Brahms - Violin Concerto in D: Full Works Concert Highlight of the Week
Jane Jones urges you to put one of the Big Four in your Top Three!
It’s January, which means only one thing in the Classic FM calendar – nominations are invited for the top 300 pieces of classical music, which we call the Hall of Fame. Once all your suggestions are in, we start counting the votes for each work and that takes us to Easter when the final three hundred are revealed. It always seems faintly impossible to narrow down personal favourites to only three, but somehow we manage, and on this week’s Full Works Concerts every piece you hear has its place in the current Classic FM Hall of Fame. That obviously makes it difficult to pick a highlight for the week, but I’ve chosen Brahms’s Violin Concerto.
Begun in 1878 when Brahms was on holiday at his favourite resort in the Carinthian mountains, his only Violin Concerto is included in what’s called the ‘Big Four’ – all German! But the piano playing Brahms is in good company as the other three best violin concertos ever come from Beethoven, Bruch and Mendelssohn. The new work was up against the best even at its premiere, since the programme for New Year’s Day 1879 at Leipzig’s Gewandhaus began with Beethoven’s masterpiece and ended with this latest composition from Brahms, who was also the conductor. The soloist that evening was his friend and advisor, Joseph Joachim (pictured) who’d made a number of suggestions on how Brahms might improve his new concerto. It got an even better reception in Vienna a fortnight later, with spontaneous applause for the soloist’s cadenza, which in fact had been written by Joachim, but in praising his friend’s musical addition, you’ll find no hint of bitterness from Brahms.

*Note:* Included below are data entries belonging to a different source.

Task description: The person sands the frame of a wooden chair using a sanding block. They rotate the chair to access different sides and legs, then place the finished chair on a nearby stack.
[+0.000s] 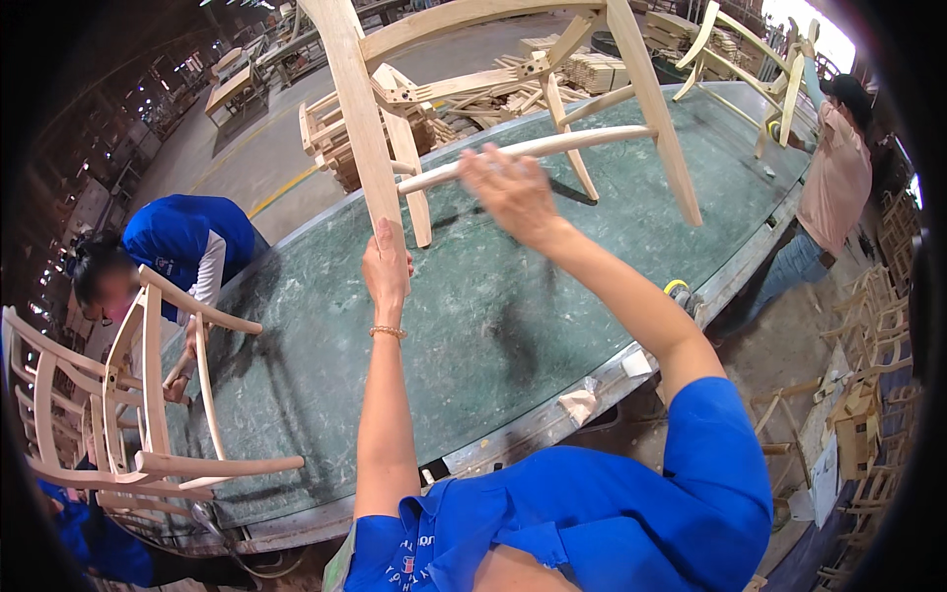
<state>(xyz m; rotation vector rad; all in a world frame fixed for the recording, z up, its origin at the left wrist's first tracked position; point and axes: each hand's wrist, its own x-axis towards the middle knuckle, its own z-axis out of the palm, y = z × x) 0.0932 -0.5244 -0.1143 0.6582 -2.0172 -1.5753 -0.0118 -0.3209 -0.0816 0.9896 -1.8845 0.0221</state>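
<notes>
A bare wooden chair frame [360,109] is held up, tilted, over the green tabletop [464,335]. My left hand [387,264] is closed around the lower end of its near left leg. My right hand [513,197], slightly blurred, has its fingers stretched out and holds nothing. It overlaps the round rung [592,140] joining two legs; whether palm or fingers touch that rung I cannot tell. Dark screw heads show on the corner brace [534,66] under the seat rails.
On the left, a co-worker in blue [187,237] bends over another chair frame [153,365]. At the far right a person [834,187] handles a third frame [750,69]. Stacked wood pieces [340,138] lie beyond the table. A crumpled scrap [580,403] rests on its near edge.
</notes>
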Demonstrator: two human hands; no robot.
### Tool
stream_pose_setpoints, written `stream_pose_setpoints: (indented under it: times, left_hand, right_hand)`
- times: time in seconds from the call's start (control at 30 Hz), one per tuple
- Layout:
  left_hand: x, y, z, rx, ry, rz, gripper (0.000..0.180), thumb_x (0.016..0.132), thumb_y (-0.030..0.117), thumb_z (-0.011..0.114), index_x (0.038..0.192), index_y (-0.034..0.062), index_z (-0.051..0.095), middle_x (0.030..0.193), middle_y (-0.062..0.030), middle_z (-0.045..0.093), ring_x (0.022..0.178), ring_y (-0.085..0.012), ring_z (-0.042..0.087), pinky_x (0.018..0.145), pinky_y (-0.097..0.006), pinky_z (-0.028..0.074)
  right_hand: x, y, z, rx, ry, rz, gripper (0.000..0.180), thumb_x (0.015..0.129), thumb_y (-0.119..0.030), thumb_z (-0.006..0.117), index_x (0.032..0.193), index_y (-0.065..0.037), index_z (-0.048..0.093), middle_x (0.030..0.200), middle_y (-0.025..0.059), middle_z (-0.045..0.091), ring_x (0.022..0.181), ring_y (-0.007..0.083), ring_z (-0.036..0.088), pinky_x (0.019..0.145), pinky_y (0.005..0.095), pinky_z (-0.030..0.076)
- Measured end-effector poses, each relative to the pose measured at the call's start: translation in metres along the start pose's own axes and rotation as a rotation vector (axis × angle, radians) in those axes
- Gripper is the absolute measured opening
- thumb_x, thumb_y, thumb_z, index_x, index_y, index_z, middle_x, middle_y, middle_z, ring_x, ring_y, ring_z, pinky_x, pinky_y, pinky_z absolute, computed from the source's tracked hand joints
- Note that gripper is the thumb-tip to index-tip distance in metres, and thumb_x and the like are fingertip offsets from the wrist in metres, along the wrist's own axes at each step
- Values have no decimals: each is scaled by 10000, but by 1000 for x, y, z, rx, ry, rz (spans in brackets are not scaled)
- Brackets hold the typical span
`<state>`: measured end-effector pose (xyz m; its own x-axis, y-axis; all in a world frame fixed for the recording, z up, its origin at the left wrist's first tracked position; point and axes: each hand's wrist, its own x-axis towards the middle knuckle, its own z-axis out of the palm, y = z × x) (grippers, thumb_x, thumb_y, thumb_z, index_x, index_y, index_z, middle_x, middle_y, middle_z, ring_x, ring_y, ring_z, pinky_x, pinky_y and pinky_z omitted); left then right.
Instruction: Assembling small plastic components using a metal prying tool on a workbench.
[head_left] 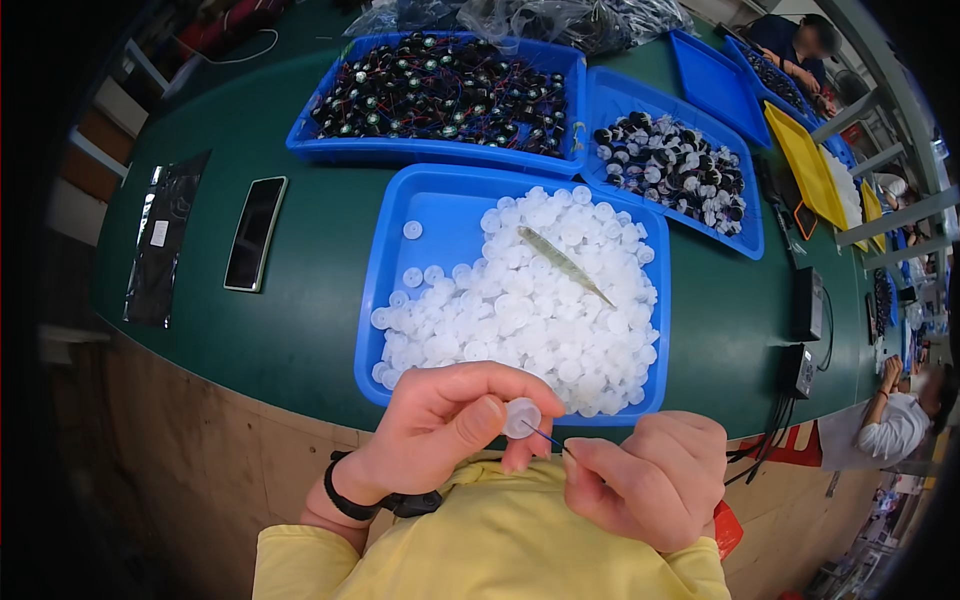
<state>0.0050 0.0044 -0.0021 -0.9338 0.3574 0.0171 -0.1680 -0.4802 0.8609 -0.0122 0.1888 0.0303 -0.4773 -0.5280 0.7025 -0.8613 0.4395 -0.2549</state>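
Near the table's front edge, my left hand (pixel 440 425) grips a small round translucent white plastic cap (pixel 521 418) between thumb and fingers. From the cap a thin dark blue wire (pixel 545 436) runs to my right hand (pixel 650 478), which pinches its other end between thumb and forefinger. Whatever else sits inside the cap is too small to tell. Just beyond my hands lies a blue tray (pixel 430 182) with a heap of similar white caps (pixel 530 315). A pale greenish, narrow strip (pixel 565 265) rests on top of the heap.
Farther back, one blue bin (pixel 345 150) holds black wired parts; another (pixel 748 225) holds black parts with white caps. A phone (pixel 256 235) and a black plastic bag (pixel 165 240) lie left. Black boxes with cables (pixel 806 303) stand right. Co-workers (pixel 895 425) sit along the right.
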Motion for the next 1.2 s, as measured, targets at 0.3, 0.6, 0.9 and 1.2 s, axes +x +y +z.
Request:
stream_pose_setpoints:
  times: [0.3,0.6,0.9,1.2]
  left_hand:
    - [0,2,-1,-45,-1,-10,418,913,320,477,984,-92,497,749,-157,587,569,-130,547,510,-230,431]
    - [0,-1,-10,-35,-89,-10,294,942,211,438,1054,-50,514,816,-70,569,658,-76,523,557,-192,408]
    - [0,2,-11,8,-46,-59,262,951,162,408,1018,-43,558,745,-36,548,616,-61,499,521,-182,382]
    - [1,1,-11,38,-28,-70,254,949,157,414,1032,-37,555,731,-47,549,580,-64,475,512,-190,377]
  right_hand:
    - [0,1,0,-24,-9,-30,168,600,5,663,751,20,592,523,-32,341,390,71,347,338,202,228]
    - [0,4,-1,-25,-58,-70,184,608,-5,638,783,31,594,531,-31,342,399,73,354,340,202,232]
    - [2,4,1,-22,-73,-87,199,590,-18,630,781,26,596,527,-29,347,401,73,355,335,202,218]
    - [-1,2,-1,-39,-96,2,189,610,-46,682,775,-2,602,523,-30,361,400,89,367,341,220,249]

There was plenty of criticism from others. The parallels with Beethoven’s Violin Concerto written in the same key seemed to undermine the ambition of Brahms’s music, which was wrongly perceived as simple, and lacking virtuosity. It was certainly contrary to what both soloists and audiences expected at the time, which is why it was condemned as a work ‘not for the violin, but against it’. Stars like the virtuoso Pablo de Sarasate refused to play it because he ‘didn’t want to stand on the rostrum, and listen to the oboe playing the only tune in the adagio’. Others like Henryk Wieniawski were more blunt, describing it as ‘unplayable’.
In fact, the three movement concerto with it’s technical and complex writing for the violin, is notoriously difficult to play and without the usual flashy virtuosic moments, it could be considered as an unrewarding night’s work for the violinist. But Brahms wanted to compose music where the violin and the orchestra would share dialogues and duets, with a sympathetic interplay between the soloist, the orchestra and even other individual instruments. Put it all together, and there’s a sense of perfect balance with all the performers working towards this wonderfully constructed melodic masterpiece.
There, I’ve put my cards on the table – I may be heading up #TeamBach this year but this is definitely a contender for one of my three hall of fame votes.